If I were ever asked to name the best teacher of forensic activities in Wisconsin, without hesitation I would have said, “No doubt about it.  That honor belongs to Marvelene Butterbrodt.”


This is no hasty generalization.  Having been a teacher of Speech for 48 years and a faculty member of the University of Wisconsin at Eau Claire for 38 of them, I was on constant call to go out and judge high school speech contests.  For more than 20 consecutive years, I would go to Loyal to judge the local contest.  I always knew it would be the same quality as the State Finals.  I knew that everything would be perfectly organized and on time.  While other coaches were complaining that they couldn’t get students to compete because of athletic and music activities, large numbers of Loyal students were participating on her team.  Look at her record.  It speaks for itself.

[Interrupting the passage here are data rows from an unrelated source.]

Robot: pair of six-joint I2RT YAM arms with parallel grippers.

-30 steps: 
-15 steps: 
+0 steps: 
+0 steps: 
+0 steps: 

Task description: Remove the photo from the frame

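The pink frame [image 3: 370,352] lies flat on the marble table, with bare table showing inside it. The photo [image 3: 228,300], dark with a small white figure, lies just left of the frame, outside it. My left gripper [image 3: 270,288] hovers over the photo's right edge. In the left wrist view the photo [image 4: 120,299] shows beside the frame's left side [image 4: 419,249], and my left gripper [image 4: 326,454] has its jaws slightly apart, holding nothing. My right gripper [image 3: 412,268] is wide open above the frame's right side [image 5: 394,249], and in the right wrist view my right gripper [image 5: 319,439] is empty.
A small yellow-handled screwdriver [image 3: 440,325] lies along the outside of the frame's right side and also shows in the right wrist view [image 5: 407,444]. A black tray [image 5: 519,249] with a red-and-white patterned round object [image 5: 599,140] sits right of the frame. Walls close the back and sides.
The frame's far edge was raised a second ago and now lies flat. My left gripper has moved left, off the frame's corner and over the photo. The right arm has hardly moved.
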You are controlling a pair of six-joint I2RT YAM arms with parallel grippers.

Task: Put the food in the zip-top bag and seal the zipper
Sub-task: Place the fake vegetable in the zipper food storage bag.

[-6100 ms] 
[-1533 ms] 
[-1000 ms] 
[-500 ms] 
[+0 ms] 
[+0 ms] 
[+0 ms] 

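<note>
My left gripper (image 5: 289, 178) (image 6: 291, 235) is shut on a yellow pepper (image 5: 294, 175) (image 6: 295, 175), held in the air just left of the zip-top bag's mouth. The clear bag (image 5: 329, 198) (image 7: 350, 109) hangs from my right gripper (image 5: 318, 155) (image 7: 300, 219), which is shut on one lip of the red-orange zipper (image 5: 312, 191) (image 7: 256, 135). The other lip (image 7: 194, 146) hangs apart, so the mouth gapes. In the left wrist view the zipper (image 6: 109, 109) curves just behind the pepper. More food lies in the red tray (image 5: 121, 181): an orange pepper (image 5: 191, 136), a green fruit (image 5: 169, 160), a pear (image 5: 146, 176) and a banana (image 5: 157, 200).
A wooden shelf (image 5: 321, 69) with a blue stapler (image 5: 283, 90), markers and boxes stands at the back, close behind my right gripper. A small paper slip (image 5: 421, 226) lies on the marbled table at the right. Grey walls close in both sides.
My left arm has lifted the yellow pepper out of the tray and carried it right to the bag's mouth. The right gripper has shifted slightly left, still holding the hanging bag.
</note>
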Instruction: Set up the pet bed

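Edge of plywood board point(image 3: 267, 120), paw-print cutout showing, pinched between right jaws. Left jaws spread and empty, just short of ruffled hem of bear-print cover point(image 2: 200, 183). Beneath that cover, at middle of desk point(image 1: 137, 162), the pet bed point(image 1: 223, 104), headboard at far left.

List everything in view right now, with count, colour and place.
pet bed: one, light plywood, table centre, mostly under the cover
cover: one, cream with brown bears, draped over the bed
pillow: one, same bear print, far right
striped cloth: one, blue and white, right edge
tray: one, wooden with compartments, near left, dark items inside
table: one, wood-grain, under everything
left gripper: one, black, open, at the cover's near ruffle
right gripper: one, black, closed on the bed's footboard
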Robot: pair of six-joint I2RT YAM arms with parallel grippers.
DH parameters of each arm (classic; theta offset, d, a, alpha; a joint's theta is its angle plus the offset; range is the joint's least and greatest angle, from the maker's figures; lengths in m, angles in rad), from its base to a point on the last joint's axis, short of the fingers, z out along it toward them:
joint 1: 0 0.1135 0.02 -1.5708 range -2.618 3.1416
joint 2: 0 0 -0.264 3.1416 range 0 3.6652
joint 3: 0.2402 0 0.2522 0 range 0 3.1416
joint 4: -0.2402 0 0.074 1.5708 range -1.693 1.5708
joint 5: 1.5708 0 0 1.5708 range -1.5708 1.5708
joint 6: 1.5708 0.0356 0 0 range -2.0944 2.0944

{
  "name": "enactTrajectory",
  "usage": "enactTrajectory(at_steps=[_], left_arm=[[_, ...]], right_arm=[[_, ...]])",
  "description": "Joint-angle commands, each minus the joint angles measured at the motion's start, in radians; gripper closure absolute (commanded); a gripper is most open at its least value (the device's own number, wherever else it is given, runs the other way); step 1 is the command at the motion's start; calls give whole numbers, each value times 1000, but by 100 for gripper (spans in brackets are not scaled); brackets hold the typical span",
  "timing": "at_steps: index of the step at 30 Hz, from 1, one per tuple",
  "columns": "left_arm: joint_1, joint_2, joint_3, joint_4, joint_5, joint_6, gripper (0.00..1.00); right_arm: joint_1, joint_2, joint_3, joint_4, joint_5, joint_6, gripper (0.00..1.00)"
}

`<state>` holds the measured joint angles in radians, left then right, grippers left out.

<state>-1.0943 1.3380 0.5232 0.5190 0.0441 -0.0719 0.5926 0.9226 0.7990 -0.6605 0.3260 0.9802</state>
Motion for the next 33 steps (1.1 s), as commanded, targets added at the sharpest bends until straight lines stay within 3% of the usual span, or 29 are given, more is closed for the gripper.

The last time I saw her, she was in charge of the forensic reunion planned as part of the 75th anniversary celebration at UW-eau Claire.  Her skill as an organizer was well illustrated that night.  Her speech made the biggest hit that evening.  What a magnificent sense of humor!  She told about being on the college team at the university, and how her male colleagues got into a card game on the train and gambled away their food money.  She had to get into the game, at their insistence, because they were sure she could get their money back.  She did.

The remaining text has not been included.